Я недолго оставался в одиночестве. Скоро в кабинет ввалилась пьяная компания. Начался крик, шум, татары замелькали фалдами.

– Полдюжины тащи! Да смотри английского погреба, потому другой шипучкой я только лошадей пою! – кричал молодой тщедушный блондинчик с крупными бриллиантовыми запонками на сорочке и с тысячным перстнем на указательном пальце.

– А, и музыка есть! Чудесно! – восклицал, в свою очередь, толстый краснорожий бородач с такой цепью на брюхе, что она в состоянии была бы выдержать целую свору собак.

– Сеня! Покажи-ка свою науку; сваргань что-нибудь поеленистее с заборцем! Ну, дыши, неушто для Ивана-то Спиридоныча не хочешь? Ведь сегодня мы его мальчишник справляем! Накаливай! Накаливай! Что пальцы-то жалеть? – слышались со всех сторон возгласы.

– Сеня, не кобенься! А жарь, да и делу конец! А то тебя и поить не стоит! Потешь восемипудового калашниковского-то! – наставительно заметил блондин в бриллиантах, очевидно, виновник мальчишника. – Долой крышку! Хочу, чтобы струны были видны!

– Да не отпирается.

– Ломай! За все плачу!

Компания бросилась ко мне, запела «Дубинушку», налегла на крышку и оторвала ее.

Раздались оффенбаховские мотивы и быстро перешли в русскую «Феню». Кто-то стучал по моим басовым клавишам даже кулаком, изображая колокола. Я плакал и издавал дикие звуки. А между тем хлопали пробки шампанского, вино лилось рекой.

Вдруг зазвенела посуда. Стол был опрокинут. На шум вбежали татары.

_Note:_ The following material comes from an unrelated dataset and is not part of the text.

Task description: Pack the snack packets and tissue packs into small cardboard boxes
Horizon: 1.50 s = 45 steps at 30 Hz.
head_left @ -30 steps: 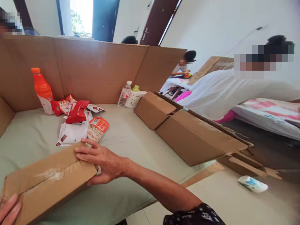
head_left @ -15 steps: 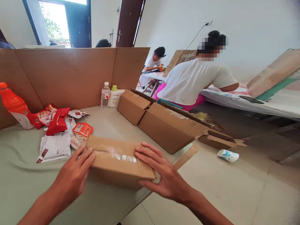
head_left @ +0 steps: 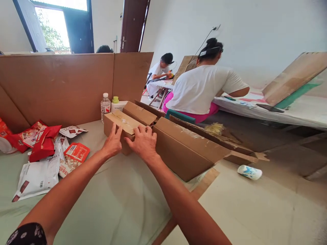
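The carton (head_left: pixel 120 123) sits over the tabletop (head_left: pixel 114 200), just beside the small box (head_left: pixel 139 113) and the long box (head_left: pixel 189 149); whether it touches them I can't tell. My left hand (head_left: pixel 113 141) lays its fingers along its side, and my right hand (head_left: pixel 144 139) grips its end. I judge the placing nearly done, only the release left. I count three boxed pieces, three bottles (clear (head_left: pixel 105 108), green-capped (head_left: pixel 117 106), orange (head_left: pixel 5 137)), at least five packets (head_left: pixel 42 177), one cup (head_left: pixel 249 172).
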Tool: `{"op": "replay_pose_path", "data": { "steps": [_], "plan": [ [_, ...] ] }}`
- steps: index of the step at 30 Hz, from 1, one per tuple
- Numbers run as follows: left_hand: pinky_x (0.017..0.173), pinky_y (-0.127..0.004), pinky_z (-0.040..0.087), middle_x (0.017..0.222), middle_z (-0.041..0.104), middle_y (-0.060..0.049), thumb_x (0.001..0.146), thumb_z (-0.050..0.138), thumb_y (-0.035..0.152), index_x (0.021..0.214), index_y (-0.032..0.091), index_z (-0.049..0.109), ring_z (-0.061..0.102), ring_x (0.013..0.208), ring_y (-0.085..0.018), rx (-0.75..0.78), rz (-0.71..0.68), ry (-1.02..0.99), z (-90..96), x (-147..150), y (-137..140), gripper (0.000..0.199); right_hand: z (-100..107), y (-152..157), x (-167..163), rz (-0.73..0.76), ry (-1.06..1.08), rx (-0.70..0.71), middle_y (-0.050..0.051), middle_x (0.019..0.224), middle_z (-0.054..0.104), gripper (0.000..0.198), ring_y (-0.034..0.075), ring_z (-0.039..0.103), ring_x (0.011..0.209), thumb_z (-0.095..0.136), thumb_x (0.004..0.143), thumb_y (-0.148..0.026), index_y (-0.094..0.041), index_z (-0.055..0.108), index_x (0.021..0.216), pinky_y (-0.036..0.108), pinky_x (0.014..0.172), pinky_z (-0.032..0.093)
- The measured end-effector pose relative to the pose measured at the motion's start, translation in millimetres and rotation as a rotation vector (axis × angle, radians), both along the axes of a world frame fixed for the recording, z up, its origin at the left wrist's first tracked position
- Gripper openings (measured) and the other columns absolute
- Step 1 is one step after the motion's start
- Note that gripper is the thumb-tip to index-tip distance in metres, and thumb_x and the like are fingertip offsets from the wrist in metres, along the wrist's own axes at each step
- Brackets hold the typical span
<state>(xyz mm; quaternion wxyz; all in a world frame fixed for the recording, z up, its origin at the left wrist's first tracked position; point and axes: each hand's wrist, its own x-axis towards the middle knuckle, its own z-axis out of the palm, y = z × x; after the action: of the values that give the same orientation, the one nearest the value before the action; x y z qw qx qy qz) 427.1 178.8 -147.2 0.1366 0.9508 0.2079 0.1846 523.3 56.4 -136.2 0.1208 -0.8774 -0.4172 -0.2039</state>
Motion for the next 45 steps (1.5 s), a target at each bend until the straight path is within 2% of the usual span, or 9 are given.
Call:
{"op": "replay_pose_path", "data": {
  "steps": [9,15,18,23,27,31,35,38,45],
  "plan": [
    [0.109,-0.055,0.049,0.151,0.052,-0.014,0.095,0.068,0.032,0.142,0.020,0.053,0.055,0.133,-0.031,-0.187,-0.219,0.166,-35.2,-72,-49,0.050,-21,-3,15,0.050,-0.045,0.064,0.029,0.124,0.064,0.063,0.044,0.052,0.116,0.055,0.094,-0.057,-0.005,0.060,0.128,0.051,0.081,0.040],
    [0.113,-0.046,0.049,0.150,0.056,-0.017,0.085,0.065,0.016,0.132,0.019,0.063,0.053,0.140,-0.031,-0.153,-0.141,0.190,-50.0,-225,-98,0.047,-40,-27,13,0.260,-0.075,0.405,0.036,0.140,0.056,0.093,0.057,0.050,0.130,0.058,0.088,-0.073,-0.011,0.043,0.156,0.068,0.086,0.040],
    [0.116,-0.047,0.046,0.146,0.060,-0.017,0.084,0.060,0.010,0.122,0.018,0.067,0.051,0.142,-0.031,-0.088,0.020,0.144,-52.6,-317,-110,0.039,-58,-48,-11,0.361,-0.069,0.532,0.021,0.154,0.050,0.080,0.049,0.045,0.142,0.062,0.093,-0.055,-0.037,0.028,0.163,0.070,0.103,0.035],
    [0.111,-0.049,0.051,0.138,0.065,-0.014,0.082,0.056,0.004,0.114,0.019,0.069,0.057,0.135,-0.030,0.005,0.369,0.086,-58.4,-431,-115,0.037,-120,-48,-100,0.804,0.043,0.233,0.019,0.143,0.060,0.049,0.044,0.062,0.125,0.043,0.099,-0.050,-0.029,0.060,0.140,0.064,0.092,0.052],
    [0.111,-0.047,0.050,0.137,0.065,-0.012,0.082,0.062,0.005,0.112,0.019,0.071,0.058,0.133,-0.027,0.083,0.560,0.058,-56.9,-477,-91,0.034,-150,-21,-196,1.039,0.056,0.050,0.017,0.134,0.066,0.044,0.034,0.068,0.115,0.047,0.097,-0.047,-0.023,0.066,0.129,0.054,0.091,0.055],
    [0.114,-0.058,0.043,0.148,0.055,-0.013,0.091,0.069,0.022,0.126,0.017,0.065,0.050,0.139,-0.032,0.189,0.810,0.001,-27.2,-513,-35,0.035,-158,-4,-252,1.097,0.002,0.065,0.019,0.132,0.067,0.041,0.034,0.066,0.119,0.045,0.099,-0.041,-0.022,0.066,0.128,0.053,0.092,0.055],
    [0.121,-0.065,0.029,0.163,0.036,-0.015,0.095,0.068,0.031,0.144,0.019,0.051,0.031,0.152,-0.038,0.305,1.114,-0.082,27.0,-556,36,0.053,-168,-2,-256,1.098,-0.018,0.104,0.019,0.132,0.067,0.042,0.036,0.067,0.118,0.042,0.101,-0.042,-0.022,0.067,0.127,0.054,0.090,0.056],
    [0.118,-0.065,0.035,0.160,0.040,-0.013,0.096,0.067,0.035,0.145,0.021,0.050,0.039,0.146,-0.037,0.327,1.262,-0.090,59.9,-579,84,0.053,-174,-2,-246,1.116,-0.028,0.094,0.020,0.133,0.067,0.044,0.037,0.067,0.118,0.044,0.100,-0.040,-0.019,0.065,0.131,0.054,0.089,0.057],
    [0.096,-0.049,0.057,0.129,0.064,-0.010,0.097,0.065,0.039,0.126,0.017,0.062,0.065,0.113,-0.025,0.224,1.284,0.026,79.1,-584,113,0.037,-169,-2,-241,1.104,-0.033,0.003,0.016,0.136,0.067,0.042,0.035,0.067,0.120,0.047,0.100,-0.042,-0.023,0.065,0.133,0.053,0.091,0.057]
  ]
}}
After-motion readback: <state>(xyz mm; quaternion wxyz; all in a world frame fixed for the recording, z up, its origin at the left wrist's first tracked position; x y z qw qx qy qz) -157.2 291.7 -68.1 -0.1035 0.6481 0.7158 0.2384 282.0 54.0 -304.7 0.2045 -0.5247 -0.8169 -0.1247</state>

– Плачу! За все плачу! – выделялся среди шума и гама выкрик. – Теперь, ребята, в Воронинские бани едемте!

Через четверть часа кабинет был пуст. Татары-лакеи прибирали черепки. Я глядел на развалины пиршества и плакал. Боже! Какие контрасты пришлось мне видеть в первый день моего пребывания в ресторане!

II. Записки штопора

Родился я «Втуле». Это я узнал из той надписи, которая вытеснена на моем теле, между спиралью и ручкой. Она гласит: «Мастер Горшкоф Втуле». Тула – город русский, а потому и я русский. Отцом моим был, как вы видите, мастер Горшков, ну а матерью, само собой, железо. Ни Тулы, ни раннего детства своего я не помню. Насчет этого, должно быть, отшибли у меня память тем молотком, которым меня ковали.

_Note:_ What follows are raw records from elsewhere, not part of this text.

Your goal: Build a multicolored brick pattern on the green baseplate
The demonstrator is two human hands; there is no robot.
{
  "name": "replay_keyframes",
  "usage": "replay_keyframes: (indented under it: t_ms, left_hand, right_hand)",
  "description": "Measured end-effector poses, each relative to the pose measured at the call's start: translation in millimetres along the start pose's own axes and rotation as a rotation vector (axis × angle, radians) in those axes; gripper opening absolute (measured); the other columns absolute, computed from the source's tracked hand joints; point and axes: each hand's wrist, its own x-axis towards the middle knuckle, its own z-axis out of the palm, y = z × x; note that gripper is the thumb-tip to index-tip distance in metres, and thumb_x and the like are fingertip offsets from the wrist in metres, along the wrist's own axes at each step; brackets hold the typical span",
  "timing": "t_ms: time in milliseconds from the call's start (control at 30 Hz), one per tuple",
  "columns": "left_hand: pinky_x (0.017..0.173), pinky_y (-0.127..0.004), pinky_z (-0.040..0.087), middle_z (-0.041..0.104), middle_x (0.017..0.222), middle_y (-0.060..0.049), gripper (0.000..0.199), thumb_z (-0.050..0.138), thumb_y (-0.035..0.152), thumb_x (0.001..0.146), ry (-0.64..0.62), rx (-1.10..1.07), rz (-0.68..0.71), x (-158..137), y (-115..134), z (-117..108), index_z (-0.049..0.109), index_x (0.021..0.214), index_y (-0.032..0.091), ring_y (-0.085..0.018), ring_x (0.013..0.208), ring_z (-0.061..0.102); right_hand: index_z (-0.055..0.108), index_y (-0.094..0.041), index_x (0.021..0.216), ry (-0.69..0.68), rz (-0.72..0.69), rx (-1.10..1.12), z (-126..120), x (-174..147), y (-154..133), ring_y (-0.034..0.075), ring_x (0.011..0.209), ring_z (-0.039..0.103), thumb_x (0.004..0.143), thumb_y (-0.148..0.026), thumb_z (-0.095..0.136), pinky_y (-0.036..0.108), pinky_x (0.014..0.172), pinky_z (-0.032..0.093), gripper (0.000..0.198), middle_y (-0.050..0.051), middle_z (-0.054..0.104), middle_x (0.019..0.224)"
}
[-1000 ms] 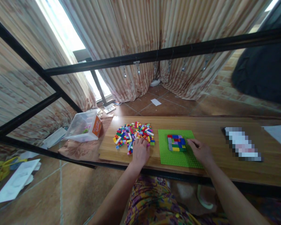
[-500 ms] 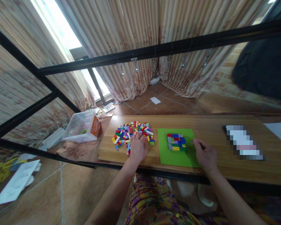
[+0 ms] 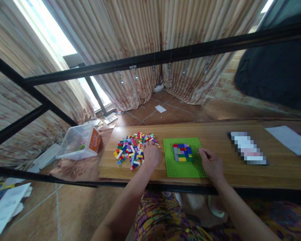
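Loose toy building bricks (image 3: 130, 147) of many colours lie in a pile on the wooden table. At the pile's right side, my left hand (image 3: 152, 154) reaches down among the bricks, its fingers bent and somewhat apart, with no brick plainly held. To its right lies a green baseplate (image 3: 169, 169) bearing a roughly square block of joined bricks (image 3: 182, 152) in red, blue, grey, green and yellow. My right hand (image 3: 212, 164) hovers by the baseplate's right edge, thumb and forefinger pinched together; whatever is between them is too small to make out.
A clear plastic box (image 3: 77, 142) with an orange label stands left of the pile. On the right are a pixelated phone-like object (image 3: 248, 148) and a white sheet of paper (image 3: 288, 139). A black metal bar (image 3: 145, 62) crosses beyond the table, before the curtains (image 3: 130, 30).
My left hand has shifted from the middle of the pile to its right side. My right hand keeps its pinch beside the baseplate. The whole view has swung slightly to the right.
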Motion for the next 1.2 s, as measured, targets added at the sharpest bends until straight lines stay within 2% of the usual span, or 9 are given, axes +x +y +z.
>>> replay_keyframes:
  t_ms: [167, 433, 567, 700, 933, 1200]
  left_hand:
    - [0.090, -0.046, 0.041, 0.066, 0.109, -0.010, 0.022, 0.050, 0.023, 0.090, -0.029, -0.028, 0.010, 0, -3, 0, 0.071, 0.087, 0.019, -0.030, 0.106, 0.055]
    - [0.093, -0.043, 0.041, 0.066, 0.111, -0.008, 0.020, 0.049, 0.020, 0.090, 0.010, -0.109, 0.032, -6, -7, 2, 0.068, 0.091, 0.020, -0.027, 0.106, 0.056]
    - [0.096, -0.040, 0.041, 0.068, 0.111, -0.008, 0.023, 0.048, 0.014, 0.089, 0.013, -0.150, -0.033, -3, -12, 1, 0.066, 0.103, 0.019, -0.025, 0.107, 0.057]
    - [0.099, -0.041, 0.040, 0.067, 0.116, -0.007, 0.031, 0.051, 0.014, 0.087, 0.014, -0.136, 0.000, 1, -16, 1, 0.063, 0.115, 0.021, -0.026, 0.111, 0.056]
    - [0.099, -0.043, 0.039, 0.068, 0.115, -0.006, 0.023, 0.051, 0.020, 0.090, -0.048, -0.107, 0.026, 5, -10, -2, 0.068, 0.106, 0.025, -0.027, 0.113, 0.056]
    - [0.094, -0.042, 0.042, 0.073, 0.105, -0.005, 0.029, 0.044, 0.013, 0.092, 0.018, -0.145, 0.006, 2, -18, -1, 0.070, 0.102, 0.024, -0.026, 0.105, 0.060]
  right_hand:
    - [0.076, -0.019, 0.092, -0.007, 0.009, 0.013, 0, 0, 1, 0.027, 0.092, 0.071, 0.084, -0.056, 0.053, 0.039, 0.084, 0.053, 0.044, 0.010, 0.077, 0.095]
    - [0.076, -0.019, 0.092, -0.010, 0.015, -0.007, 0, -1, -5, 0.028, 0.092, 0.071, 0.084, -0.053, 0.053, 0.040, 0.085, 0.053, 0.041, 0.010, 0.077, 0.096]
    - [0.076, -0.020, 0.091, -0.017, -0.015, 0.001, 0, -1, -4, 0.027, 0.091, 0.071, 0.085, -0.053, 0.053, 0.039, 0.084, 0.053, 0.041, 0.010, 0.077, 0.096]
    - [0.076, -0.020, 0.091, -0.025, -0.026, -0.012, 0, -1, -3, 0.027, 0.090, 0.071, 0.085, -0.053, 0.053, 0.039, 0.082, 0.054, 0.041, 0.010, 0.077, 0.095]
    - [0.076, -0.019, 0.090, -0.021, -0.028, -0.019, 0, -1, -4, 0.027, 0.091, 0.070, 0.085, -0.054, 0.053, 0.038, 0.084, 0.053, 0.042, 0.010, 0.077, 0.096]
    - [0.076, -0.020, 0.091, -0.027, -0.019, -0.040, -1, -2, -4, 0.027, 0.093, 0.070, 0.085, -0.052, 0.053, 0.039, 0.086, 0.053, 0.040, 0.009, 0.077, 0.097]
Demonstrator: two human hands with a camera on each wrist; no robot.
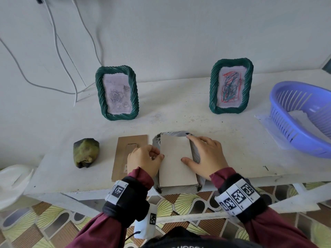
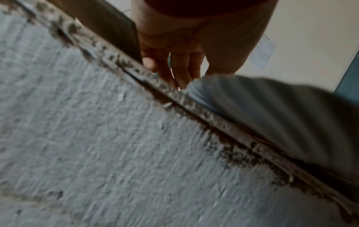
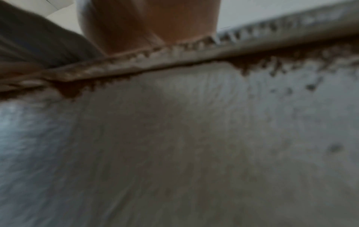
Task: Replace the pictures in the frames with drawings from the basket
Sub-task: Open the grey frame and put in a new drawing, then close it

Я помню только то, что впервые я узрел свет в гостинодворской лавке, что на Зеркальной линии. Свет, который я узрел впервые, был, впрочем, не дневной, а газовый. Меня вынули из пачки, завернутой в серую бумагу, где я лежал в сообществе других штопоров, и положили в витрину. В витрине я лежал уже в сообществе с золотыми браслетами и с бриллиантовыми серьгами, и это льстило моему самолюбию. Случилось это в рождественский сочельник. К нам заходило очень много публики, покупать подарки на елку. Спрашивали портмоне, портсигары, несессеры, но о штопоре никто и не заикнулся. Так пролежал я часа два. Вдруг вошел чиновник. О том, что он был чиновник, я узнал по фуражке с кокардой, которая была надета на его голове.

– Есть у вас штопоры? – спросил он.

– Есть-с, пожалуйте, самые лучшие, – отвечал приказчик, из учтивости как-то проглатывая слова или давясь ими, и вынул меня из витрины. – Этим штопором можно самого Елисеева откупорить, а не токмо что бутылку с елисеевским вином, – сострил он. – Семьдесят пять копеечек, – объявил он цену.

– Что вы! Что вы! Наш экзекутор пятьдесят копеек заплатил за такой же.

– У нас в магазине не торгуются, цены решительные… Прификс, – отчеканил приказчик.

– Как хотите, больше полтины я не дам!

Чиновник двинулся к двери. Приказчик остановил его.

– Хорошо, извольте! – крикнул он ему вслед, и я был продан за полтину.

Расплатившись, чиновник запрятал меня в карман и вышел из лавки.